* _Work request_
The part below that opens with the line containing "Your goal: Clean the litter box" and closes with the line containing "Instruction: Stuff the" should be copied exactly, minus any pictures.
----------
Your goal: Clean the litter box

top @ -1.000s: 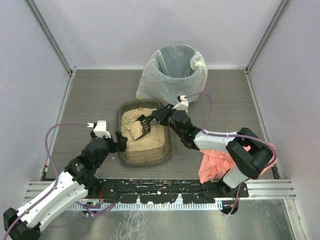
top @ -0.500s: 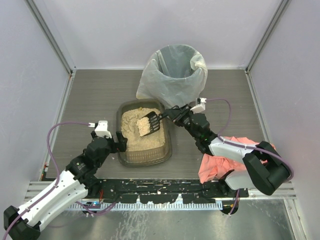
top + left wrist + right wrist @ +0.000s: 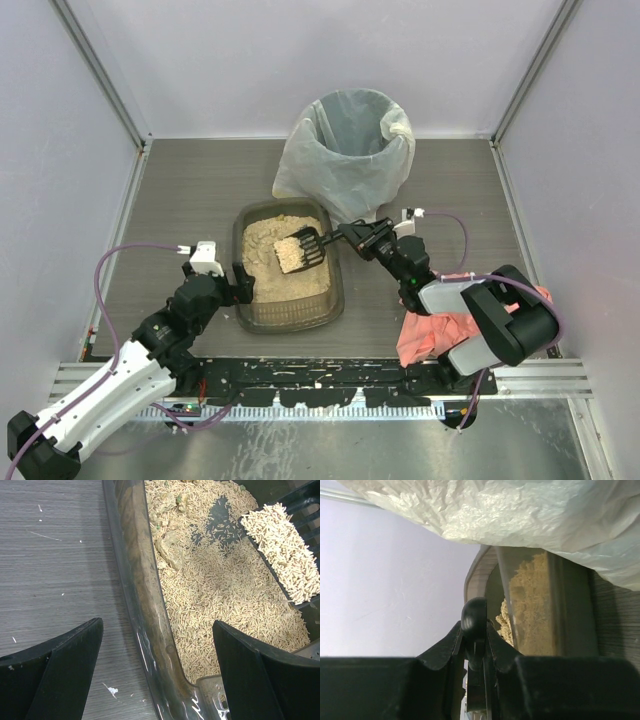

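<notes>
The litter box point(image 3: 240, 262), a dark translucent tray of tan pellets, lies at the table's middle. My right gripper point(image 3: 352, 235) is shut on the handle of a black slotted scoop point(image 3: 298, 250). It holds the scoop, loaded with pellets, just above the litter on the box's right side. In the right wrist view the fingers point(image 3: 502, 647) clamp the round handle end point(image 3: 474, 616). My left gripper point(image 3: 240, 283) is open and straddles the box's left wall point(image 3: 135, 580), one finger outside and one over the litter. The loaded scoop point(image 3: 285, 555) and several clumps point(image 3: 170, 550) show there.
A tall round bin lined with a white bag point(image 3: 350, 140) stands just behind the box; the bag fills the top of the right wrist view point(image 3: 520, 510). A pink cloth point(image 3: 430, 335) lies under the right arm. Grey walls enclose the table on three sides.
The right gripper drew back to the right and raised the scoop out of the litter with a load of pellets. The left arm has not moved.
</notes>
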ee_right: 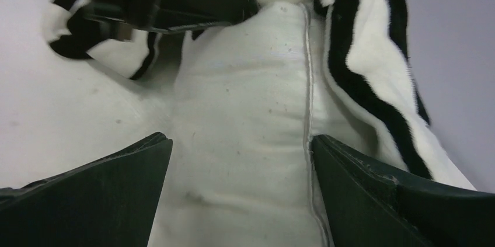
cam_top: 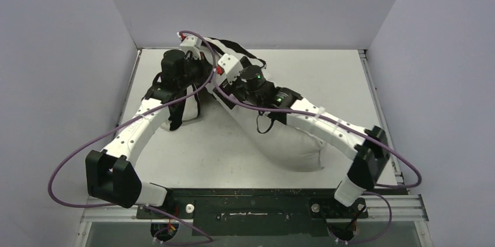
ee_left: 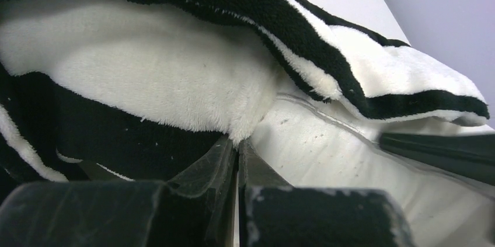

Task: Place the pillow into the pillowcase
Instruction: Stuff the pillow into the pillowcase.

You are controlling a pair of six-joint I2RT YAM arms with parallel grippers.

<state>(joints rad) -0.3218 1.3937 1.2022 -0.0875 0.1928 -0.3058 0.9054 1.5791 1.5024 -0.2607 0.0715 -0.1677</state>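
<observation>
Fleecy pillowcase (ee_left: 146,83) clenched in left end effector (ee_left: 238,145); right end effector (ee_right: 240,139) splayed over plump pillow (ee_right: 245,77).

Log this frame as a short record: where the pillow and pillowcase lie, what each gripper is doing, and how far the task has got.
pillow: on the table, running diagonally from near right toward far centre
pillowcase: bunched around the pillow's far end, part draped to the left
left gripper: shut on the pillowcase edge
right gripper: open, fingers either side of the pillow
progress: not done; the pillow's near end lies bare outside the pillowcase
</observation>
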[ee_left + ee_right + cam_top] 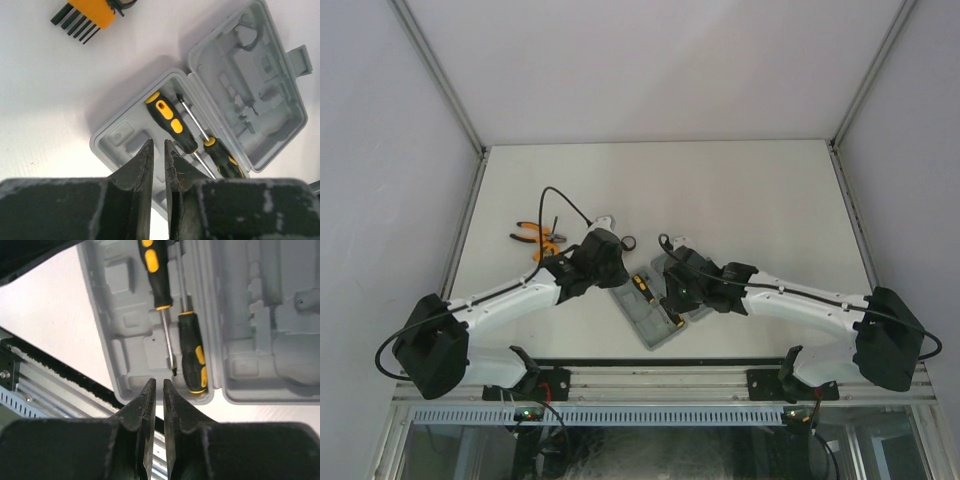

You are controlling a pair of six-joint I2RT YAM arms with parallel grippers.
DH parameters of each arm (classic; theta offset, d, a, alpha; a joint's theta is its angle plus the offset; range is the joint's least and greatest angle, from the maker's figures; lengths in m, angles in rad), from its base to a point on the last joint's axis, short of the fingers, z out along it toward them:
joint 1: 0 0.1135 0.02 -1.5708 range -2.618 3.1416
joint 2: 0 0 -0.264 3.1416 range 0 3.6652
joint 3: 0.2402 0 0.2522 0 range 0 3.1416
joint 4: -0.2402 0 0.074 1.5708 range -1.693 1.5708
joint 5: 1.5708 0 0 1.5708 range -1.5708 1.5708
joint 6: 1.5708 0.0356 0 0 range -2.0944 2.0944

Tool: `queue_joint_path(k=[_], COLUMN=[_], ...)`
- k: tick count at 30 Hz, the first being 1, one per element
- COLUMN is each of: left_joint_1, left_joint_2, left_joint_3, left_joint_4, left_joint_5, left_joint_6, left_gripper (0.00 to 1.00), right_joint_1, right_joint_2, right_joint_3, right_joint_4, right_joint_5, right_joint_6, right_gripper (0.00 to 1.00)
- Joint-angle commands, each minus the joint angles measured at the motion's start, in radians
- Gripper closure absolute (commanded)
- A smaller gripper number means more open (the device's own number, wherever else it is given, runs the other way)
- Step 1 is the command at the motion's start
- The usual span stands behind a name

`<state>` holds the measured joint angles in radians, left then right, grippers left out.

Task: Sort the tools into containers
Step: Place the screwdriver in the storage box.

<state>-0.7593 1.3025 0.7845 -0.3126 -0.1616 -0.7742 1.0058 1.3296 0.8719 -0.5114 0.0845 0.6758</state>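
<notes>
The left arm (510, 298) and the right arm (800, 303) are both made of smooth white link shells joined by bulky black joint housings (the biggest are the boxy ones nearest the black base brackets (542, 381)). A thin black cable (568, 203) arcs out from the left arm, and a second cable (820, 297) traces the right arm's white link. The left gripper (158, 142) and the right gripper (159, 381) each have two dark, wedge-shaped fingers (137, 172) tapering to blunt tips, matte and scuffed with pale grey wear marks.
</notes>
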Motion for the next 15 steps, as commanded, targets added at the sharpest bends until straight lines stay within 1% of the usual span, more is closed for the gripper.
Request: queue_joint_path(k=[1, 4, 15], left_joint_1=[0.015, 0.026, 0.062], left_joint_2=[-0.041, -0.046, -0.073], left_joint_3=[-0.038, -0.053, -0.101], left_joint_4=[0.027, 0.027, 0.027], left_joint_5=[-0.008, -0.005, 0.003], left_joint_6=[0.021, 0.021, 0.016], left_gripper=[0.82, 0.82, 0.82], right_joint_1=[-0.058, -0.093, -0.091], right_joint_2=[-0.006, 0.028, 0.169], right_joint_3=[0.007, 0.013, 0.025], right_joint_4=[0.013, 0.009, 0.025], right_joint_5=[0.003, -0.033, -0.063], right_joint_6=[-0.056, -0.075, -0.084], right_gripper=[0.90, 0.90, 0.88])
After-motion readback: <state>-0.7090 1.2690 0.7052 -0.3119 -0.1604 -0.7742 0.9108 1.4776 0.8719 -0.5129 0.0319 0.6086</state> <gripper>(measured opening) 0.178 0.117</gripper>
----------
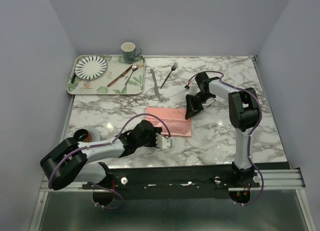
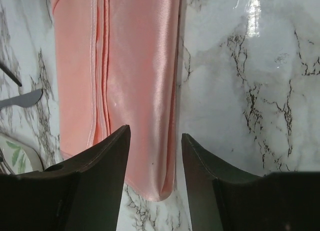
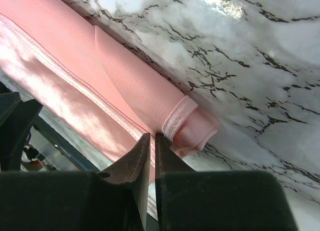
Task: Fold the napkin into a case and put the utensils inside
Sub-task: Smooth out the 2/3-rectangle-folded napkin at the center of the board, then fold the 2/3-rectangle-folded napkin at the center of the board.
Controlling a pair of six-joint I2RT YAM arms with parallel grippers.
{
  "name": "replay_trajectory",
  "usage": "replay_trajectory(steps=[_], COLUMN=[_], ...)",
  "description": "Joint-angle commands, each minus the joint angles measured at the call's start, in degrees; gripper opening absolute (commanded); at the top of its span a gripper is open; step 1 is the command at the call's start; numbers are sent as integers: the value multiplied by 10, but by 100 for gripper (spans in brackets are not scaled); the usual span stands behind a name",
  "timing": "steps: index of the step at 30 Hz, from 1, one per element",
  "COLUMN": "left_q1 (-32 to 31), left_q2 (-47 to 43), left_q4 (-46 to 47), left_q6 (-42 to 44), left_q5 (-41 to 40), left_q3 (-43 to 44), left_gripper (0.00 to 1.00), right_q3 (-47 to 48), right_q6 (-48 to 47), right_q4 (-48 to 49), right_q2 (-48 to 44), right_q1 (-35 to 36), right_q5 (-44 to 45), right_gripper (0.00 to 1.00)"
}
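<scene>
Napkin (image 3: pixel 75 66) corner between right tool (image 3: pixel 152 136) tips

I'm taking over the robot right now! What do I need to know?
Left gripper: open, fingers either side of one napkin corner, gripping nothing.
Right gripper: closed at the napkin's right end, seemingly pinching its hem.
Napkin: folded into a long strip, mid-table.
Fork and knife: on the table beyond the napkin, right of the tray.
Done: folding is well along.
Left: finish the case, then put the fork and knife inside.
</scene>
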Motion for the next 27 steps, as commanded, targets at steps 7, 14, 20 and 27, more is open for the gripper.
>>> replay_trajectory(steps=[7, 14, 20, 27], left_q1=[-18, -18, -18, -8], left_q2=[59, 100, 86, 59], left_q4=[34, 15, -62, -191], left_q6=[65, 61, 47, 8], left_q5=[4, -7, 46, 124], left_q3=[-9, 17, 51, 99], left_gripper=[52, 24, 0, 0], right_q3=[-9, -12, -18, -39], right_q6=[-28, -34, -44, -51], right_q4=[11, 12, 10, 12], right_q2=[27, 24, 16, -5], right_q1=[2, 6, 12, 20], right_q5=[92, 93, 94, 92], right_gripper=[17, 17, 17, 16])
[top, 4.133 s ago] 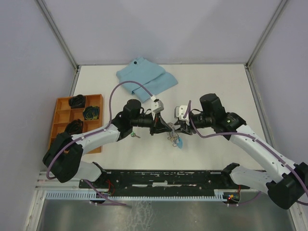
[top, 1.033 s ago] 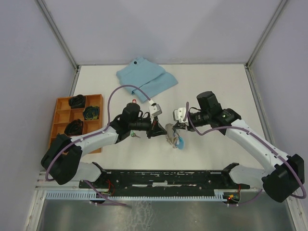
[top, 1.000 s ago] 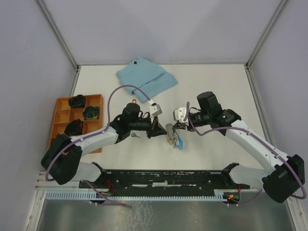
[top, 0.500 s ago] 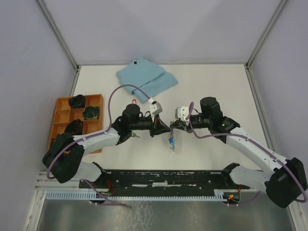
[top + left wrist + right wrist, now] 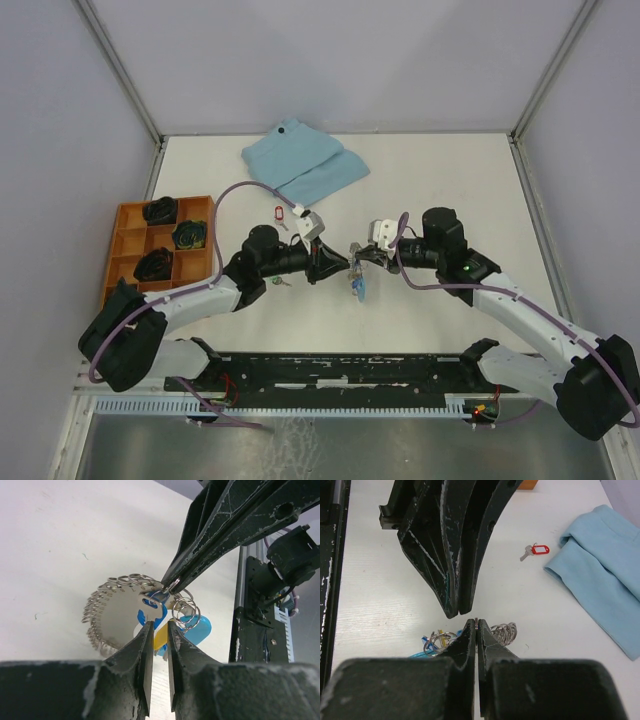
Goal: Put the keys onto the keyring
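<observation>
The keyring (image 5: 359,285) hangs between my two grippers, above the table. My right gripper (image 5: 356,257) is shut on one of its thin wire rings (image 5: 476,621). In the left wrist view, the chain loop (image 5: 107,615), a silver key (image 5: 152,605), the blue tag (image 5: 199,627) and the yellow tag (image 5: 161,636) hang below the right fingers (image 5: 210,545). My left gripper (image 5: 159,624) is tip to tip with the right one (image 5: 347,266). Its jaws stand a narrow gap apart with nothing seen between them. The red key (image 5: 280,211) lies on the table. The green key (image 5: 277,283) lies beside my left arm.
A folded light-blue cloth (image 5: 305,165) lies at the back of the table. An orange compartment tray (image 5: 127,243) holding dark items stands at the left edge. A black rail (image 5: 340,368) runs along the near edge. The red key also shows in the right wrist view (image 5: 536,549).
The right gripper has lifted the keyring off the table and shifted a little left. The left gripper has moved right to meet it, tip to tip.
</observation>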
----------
* _Result below_
Your goal: Clean the litter box

top @ -1.000s: 
top @ -0.500s: 
top + left wrist + right wrist @ +0.000s: 

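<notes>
The litter box point(image 3: 240, 262), a dark translucent tray of tan pellets, lies at the table's middle. My right gripper point(image 3: 352, 235) is shut on the handle of a black slotted scoop point(image 3: 298, 250). It holds the scoop, loaded with pellets, just above the litter on the box's right side. In the right wrist view the fingers point(image 3: 502, 647) clamp the round handle end point(image 3: 474, 616). My left gripper point(image 3: 240, 283) is open and straddles the box's left wall point(image 3: 135, 580), one finger outside and one over the litter. The loaded scoop point(image 3: 285, 555) and several clumps point(image 3: 170, 550) show there.
A tall round bin lined with a white bag point(image 3: 350, 140) stands just behind the box; the bag fills the top of the right wrist view point(image 3: 520, 510). A pink cloth point(image 3: 430, 335) lies under the right arm. Grey walls enclose the table on three sides.
The right gripper drew back to the right and raised the scoop out of the litter with a load of pellets. The left arm has not moved.
</notes>
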ee_right: 
cam_top: 
ee_left: 

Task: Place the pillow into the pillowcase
Instruction: Stuff the pillow into the pillowcase.

As written, the answer is complete.